◆ About this exercise: Reproduce verbatim the lines of the material below, starting at the line with "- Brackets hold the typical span" and ending at the line with "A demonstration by", both inclusive; skip the rest.
═══ Available data
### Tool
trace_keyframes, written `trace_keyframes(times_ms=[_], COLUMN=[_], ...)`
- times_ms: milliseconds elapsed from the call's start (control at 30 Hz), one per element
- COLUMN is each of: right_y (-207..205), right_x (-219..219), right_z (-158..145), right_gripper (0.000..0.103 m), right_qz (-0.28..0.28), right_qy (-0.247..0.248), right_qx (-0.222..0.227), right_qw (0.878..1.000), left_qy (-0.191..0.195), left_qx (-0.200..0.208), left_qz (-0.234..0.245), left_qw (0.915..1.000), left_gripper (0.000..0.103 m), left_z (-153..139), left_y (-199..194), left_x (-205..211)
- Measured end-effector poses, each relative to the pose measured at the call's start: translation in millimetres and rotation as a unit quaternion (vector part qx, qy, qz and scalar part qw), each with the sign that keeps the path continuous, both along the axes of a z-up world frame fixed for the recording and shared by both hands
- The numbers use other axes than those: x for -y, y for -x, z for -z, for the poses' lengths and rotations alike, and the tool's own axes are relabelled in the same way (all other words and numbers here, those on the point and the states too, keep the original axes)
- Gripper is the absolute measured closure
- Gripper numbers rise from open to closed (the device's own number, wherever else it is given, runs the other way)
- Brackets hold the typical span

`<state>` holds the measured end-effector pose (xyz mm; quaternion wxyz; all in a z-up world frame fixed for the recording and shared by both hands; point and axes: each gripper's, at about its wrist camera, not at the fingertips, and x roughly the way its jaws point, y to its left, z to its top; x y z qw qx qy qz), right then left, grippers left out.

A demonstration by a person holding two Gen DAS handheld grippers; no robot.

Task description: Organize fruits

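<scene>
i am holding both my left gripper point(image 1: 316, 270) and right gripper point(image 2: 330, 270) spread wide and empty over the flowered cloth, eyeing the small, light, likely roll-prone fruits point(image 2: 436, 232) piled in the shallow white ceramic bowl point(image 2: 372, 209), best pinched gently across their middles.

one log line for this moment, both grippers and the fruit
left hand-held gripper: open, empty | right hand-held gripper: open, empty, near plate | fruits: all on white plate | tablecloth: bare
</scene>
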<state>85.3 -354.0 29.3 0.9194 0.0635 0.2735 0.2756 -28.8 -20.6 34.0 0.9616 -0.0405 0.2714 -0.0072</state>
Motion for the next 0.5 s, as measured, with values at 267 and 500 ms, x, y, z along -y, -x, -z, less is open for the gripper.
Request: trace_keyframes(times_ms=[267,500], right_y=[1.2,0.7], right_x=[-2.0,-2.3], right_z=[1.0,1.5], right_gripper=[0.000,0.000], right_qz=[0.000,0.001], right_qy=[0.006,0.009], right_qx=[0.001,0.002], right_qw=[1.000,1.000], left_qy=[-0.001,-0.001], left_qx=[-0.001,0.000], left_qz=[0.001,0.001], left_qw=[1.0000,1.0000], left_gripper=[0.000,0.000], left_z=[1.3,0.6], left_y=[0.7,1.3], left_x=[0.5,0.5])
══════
◆ Task solution:
- Brackets hold the typical span

`<state>` holds the measured end-effector pose (xyz mm; quaternion wxyz; all in a z-up world frame fixed for the recording and shared by both hands; point and axes: each gripper's, at about its wrist camera, not at the fingertips, and x roughly the way its jaws point, y to its left, z to its top; x y z qw qx qy qz), right then left, grippers left out.

A demonstration by a person holding two Gen DAS handheld grippers; no robot.

This concludes the response to the exercise.